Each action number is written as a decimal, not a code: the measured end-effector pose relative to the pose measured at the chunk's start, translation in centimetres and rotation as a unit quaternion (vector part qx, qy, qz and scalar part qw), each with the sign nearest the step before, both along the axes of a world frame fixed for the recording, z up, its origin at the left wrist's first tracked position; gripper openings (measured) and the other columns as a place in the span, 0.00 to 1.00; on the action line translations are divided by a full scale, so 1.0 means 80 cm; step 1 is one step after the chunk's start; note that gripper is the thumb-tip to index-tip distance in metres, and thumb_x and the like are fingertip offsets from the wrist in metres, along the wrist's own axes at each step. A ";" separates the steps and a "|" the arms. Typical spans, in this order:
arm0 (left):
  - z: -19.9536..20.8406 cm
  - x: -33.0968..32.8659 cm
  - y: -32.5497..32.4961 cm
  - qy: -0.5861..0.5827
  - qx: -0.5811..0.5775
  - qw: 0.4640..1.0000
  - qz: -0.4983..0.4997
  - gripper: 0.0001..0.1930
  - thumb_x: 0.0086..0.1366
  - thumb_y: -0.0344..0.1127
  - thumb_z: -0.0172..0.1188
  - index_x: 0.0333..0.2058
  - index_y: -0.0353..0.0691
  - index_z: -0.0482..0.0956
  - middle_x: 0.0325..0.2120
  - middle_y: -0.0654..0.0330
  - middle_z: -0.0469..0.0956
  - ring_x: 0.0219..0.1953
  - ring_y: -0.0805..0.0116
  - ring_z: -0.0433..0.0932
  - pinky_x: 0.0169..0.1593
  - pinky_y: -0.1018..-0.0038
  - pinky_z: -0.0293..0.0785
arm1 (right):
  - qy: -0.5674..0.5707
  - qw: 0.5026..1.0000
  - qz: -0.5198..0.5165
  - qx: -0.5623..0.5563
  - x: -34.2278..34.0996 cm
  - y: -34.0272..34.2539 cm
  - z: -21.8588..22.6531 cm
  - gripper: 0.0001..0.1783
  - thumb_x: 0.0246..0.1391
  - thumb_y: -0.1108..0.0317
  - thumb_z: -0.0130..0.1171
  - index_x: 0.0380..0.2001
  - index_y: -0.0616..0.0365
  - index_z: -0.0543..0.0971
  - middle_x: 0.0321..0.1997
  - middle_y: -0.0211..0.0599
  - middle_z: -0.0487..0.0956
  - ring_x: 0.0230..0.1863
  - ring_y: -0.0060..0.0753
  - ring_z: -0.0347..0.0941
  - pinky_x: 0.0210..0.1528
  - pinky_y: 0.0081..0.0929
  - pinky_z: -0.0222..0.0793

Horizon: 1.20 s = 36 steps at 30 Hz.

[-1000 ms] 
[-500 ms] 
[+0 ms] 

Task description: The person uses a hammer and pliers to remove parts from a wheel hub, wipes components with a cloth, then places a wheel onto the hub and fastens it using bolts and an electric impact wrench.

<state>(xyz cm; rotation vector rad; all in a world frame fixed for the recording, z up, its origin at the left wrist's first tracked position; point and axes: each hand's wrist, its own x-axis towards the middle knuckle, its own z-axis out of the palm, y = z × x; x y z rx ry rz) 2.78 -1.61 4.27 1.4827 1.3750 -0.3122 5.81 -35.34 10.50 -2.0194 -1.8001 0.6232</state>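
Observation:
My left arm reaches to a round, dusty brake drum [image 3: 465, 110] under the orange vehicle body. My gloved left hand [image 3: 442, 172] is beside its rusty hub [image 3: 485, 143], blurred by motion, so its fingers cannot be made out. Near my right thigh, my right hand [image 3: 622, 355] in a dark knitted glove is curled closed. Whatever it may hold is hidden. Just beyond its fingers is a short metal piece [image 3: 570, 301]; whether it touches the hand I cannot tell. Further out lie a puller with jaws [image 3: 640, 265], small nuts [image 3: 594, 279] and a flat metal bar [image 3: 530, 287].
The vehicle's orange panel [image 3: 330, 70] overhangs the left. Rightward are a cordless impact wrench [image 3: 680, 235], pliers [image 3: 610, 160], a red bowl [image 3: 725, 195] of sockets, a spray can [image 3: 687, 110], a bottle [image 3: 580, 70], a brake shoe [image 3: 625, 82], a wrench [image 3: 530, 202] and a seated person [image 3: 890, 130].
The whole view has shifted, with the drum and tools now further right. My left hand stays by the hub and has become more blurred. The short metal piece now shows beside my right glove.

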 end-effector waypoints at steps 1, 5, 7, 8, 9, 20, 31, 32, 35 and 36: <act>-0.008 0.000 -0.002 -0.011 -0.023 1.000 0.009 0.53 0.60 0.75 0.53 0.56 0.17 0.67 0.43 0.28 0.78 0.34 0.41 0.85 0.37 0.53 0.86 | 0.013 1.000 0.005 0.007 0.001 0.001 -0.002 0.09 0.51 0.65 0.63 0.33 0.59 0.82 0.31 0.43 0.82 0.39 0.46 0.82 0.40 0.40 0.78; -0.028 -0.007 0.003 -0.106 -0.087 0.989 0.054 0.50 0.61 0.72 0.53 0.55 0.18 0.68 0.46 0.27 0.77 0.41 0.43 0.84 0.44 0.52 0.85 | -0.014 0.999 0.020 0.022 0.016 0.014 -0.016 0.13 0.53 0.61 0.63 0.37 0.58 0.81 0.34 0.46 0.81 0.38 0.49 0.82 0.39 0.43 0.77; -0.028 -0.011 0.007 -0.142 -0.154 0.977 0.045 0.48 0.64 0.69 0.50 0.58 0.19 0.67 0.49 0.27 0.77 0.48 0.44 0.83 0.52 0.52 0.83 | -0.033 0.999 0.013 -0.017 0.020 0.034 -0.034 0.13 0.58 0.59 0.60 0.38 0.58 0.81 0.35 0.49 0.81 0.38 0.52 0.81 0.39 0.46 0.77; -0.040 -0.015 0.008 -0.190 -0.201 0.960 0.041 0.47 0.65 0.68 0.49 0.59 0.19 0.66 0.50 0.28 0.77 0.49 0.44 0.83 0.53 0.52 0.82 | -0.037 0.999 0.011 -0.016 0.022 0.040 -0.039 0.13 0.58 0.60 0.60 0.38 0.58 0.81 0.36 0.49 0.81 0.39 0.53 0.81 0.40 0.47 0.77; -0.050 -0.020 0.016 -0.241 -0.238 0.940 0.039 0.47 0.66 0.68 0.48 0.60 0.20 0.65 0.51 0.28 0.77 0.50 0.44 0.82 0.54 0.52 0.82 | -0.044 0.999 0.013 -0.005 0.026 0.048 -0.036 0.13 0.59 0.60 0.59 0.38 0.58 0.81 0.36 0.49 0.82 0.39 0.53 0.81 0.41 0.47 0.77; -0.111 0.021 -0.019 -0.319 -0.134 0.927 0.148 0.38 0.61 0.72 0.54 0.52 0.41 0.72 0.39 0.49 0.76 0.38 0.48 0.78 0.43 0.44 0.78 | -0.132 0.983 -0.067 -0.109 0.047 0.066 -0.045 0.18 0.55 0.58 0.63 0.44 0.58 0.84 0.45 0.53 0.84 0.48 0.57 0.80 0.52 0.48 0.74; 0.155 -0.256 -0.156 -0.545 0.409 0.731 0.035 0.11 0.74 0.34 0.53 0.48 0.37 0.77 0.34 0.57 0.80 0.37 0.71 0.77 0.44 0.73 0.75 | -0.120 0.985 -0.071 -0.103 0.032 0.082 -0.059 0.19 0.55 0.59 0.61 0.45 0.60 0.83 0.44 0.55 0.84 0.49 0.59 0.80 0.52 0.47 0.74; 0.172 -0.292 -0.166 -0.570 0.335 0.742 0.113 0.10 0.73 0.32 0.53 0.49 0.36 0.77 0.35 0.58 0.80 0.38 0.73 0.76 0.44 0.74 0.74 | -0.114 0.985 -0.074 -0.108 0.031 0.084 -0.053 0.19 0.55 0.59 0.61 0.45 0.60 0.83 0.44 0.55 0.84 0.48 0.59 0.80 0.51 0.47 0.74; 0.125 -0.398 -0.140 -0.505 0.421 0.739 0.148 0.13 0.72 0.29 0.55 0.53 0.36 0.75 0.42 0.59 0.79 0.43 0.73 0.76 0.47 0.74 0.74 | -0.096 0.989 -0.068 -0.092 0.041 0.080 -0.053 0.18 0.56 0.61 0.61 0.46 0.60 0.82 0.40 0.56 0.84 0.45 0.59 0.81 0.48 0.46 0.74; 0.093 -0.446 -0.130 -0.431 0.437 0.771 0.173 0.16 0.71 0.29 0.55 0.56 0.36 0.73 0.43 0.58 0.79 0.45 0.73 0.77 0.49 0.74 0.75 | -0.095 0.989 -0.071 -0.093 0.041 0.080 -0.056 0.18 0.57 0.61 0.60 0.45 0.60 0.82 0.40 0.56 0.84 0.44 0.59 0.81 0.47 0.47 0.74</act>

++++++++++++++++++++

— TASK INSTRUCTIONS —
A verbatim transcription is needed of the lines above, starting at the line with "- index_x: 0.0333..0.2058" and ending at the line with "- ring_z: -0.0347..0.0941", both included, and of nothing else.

— TASK RESULT —
  - index_x: 0.0333..0.2058
  - index_y: -0.0353..0.0691
  - index_z: -0.0482..0.0956
  - middle_x: 0.0325..0.2120
  - middle_y: -0.0654..0.0330
  - middle_z: -0.0469..0.0956
  - ring_x: 0.0219..0.1953
  - ring_y: -0.0805..0.0116
  - ring_z: -0.0433..0.0932
  - pinky_x: 0.0169..0.1593
  - pinky_y: -0.1018..-0.0038
  - pinky_z: -0.0293..0.0785
arm1 (right):
  - qy: -0.5674..0.5707
  - qw: 0.5026..1.0000
  - qz: -0.5198..0.5165
  - qx: -0.5623..0.5563
  - x: -34.2278..34.0996 cm
  - y: -34.0272..34.2539 cm
  - z: -21.8588..22.6531 cm
  - gripper: 0.0001..0.1783
  - thumb_x: 0.0246..0.1391
  - thumb_y: -0.1108..0.0317
  - thumb_z: -0.0130..0.1171
  - index_x: 0.0380..0.2001
  - index_y: -0.0616..0.0365
  - index_z: -0.0543..0.0971
  - middle_x: 0.0321..0.1997
  - middle_y: -0.0211..0.0599
  - middle_z: -0.0487..0.0956
  - ring_x: 0.0230..0.1863
  - ring_y: -0.0060..0.0753
  - ring_z: -0.0347..0.0941

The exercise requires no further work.